Mlle du Tron, en riant.—Non, non. Sire, ne jurez point; j'aime mieux vous croire de bonne foi, que de vous rendre parjure.

Le Roi.—Si vous consentez à mon bonheur, ma chère demoiselle, sans me faire languir davantage, dites-moi donc aussi à votre tour que vous m'aimez véritablement, et récompensez toujours mes feux d'une ardeur réciproque.

Mlle du Tron.—Je me pique, Sire, d'être judicieuse et reconnoissante de ce que l'on a fait pour moi. Mais si Votre Majesté, par un principe de délicatesse, ne peut souffrir le partage de mon cœur, il est juste que je sois aussi jalouse du sien. Eh! qui me répondra que madame de Maintenon ne le possède pas encore tout entier comme elle a fait depuis longtemps? Si cela étoit par hasard, comme j'ai lieu de le soupçonner, vous exigez beaucoup plus de moi que je ne puis espérer de vous, et vous voyez bien que la partie ne seroit pas égale.

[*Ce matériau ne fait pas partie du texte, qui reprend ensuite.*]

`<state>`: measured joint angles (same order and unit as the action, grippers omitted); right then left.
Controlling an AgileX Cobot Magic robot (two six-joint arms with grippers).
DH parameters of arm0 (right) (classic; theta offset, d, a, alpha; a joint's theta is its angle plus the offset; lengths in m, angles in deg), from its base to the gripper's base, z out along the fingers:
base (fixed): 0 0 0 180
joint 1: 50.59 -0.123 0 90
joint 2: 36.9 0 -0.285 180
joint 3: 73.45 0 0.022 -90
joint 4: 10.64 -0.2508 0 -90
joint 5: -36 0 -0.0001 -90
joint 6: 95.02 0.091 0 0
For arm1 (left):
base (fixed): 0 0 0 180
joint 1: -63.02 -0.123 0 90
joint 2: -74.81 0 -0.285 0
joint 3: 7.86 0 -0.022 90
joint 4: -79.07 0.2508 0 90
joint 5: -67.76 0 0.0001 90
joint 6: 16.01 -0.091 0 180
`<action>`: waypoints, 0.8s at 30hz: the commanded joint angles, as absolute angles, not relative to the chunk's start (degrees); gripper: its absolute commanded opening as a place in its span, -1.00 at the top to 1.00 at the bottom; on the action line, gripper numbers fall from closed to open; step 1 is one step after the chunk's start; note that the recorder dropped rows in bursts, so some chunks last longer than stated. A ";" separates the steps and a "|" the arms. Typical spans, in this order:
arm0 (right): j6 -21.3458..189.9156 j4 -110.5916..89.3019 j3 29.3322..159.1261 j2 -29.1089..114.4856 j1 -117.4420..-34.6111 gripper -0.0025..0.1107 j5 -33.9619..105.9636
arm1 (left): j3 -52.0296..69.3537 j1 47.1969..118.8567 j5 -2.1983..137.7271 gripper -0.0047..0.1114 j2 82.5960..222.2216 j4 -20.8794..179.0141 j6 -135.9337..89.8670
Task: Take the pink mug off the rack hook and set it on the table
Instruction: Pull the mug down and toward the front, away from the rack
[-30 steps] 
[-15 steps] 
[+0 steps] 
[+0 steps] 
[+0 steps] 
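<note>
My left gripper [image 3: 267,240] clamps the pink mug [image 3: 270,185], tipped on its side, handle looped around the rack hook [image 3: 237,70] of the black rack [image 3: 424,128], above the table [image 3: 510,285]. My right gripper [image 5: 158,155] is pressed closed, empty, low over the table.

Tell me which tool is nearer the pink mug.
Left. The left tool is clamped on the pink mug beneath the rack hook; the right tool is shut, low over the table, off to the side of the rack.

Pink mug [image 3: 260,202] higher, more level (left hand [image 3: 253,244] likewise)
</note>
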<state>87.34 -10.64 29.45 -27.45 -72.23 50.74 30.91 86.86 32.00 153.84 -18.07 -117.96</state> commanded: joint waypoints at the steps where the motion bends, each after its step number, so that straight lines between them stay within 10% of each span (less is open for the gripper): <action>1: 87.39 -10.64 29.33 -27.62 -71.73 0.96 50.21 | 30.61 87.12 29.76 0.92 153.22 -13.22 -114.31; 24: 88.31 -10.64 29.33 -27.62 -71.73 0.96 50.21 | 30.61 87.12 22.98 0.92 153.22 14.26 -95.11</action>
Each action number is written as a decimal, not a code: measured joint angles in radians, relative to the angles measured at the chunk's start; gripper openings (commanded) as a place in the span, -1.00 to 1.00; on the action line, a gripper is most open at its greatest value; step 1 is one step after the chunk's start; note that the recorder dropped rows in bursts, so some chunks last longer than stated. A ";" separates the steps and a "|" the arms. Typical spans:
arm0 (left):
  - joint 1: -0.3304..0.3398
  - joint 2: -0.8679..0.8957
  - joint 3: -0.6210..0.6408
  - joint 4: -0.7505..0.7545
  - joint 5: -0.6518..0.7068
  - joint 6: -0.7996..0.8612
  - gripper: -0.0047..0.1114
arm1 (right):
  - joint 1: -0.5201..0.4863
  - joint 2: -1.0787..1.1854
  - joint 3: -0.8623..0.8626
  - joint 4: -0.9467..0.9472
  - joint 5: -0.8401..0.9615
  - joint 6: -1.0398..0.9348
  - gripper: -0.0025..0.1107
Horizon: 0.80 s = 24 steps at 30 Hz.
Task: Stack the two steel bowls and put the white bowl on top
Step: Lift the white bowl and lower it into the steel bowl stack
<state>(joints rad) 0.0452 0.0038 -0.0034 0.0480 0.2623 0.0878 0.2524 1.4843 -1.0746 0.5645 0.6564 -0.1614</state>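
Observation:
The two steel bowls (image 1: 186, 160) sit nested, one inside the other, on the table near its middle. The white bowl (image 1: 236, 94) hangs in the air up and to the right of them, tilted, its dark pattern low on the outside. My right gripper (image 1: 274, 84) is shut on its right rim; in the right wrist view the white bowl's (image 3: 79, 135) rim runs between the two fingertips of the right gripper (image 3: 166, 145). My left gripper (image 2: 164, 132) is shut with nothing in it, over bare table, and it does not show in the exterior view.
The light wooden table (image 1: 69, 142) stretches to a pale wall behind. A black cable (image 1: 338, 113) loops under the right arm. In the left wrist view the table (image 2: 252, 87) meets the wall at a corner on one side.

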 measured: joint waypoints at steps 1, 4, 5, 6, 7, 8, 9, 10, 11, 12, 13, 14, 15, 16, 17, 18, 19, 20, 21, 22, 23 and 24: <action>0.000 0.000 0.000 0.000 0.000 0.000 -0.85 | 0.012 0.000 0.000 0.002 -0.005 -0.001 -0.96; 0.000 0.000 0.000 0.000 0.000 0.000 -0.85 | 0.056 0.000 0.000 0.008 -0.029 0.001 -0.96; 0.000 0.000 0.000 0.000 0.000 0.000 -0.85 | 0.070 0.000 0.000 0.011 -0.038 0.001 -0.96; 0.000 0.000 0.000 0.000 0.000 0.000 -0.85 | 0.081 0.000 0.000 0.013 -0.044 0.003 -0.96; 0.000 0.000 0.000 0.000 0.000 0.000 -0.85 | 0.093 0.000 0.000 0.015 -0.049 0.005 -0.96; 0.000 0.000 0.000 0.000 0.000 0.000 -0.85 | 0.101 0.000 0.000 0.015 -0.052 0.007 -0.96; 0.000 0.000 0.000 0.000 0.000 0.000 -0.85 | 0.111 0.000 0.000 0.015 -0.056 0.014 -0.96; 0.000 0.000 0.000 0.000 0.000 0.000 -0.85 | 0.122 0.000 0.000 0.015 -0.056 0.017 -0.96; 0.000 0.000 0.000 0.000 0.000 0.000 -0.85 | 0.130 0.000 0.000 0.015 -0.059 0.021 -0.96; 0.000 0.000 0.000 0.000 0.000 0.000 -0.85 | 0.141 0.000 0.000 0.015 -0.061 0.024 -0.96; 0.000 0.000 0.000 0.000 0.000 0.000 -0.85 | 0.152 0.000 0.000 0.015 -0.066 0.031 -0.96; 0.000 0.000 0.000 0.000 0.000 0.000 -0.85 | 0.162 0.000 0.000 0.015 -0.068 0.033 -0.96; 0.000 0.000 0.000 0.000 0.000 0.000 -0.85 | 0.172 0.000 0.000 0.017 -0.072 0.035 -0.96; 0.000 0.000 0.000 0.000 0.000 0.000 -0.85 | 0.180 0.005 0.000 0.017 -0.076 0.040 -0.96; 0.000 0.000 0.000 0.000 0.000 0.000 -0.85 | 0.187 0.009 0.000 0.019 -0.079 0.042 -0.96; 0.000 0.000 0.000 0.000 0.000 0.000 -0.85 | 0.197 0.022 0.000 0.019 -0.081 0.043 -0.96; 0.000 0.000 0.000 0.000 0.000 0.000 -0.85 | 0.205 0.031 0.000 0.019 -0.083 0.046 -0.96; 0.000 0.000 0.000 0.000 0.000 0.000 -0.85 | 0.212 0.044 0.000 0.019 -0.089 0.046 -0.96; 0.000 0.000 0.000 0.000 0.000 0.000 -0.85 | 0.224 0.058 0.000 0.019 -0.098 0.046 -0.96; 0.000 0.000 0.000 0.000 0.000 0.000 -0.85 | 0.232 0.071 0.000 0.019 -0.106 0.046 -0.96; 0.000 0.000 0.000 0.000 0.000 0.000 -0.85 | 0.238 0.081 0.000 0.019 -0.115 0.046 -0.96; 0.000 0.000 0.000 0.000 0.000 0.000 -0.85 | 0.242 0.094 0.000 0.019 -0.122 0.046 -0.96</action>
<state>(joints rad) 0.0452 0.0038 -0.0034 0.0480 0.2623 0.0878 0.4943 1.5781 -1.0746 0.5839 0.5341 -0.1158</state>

Le Roi.—Ah! de grâce, n'ayez aucun ombrage à son égard, et rendez plus de justice à vos charmes; croyez qu'elle est morte dans mon cœur dès le premier moment que je vous ai connue; je ne la souffre quelquefois que par politique; parce qu'elle sait tous les secrets de mon Etat[149], et m'a donné assez souvent de bons conseils.

Mlle du Tron.—Sire, elle est fort heureuse que Votre Majesté en juge si favorablement pour elle, car il est certain que le public en parle tout autrement et ne regarde au contraire cette femme que comme le fléau de la France, qui causera infailliblement sa ruine, si Votre Majesté ne se garantit de ses artifices, et se laisse conduire plus longtemps par ses dangereuses persuasions.

Le Roi.—Elle dit pourtant qu'elle ne travaille que pour le bien de mon royaume, et semble aller au-devant de tous mes souhaits.

Mlle du Tron.—Sire, sa politique est bien fine, elle a ses vues particulières qui sont plus intéressées que Votre Majesté ne pense; mais je n'en parle qu'en passant, et ce ne sont point mes affaires; je vous dirai seulement que vous devez vous en défier, étant fort à craindre. Pour revenir à notre sujet, il faut que vous demeuriez d'accord que j'aurois eu peu de raison de vous avouer que vous possédez seul mon cœur, si elle étoit encore maîtresse du vôtre.

Le Roi, se passionnant.—Votre délicatesse me charme. Non, ma chère demoiselle, mon cœur est tout à vous, et elle n'y a plus aucune part; cessez donc de vous alarmer sur de fausses apparences, et croyez que vous seule me tiendrez toujours lieu de tout ce que j'ai de plus cher au monde.

Mlle du Tron.—Si vous ne me trompez point, mon cher prince, mon cœur est à vous à ces conditions, et je répondrai de ma part à tous les sentiments de tendresse que Votre Majesté aura pour moi; mais ne me trompez pas.

Le Roi, la baisant.—Non, ma charmante demoiselle, j'en suis incapable; que nos cœurs soient donc unis pour toujours, et goûtons en paix tous les plaisirs d'un amour réciproque. Cet éclaircissement me redonne la vie.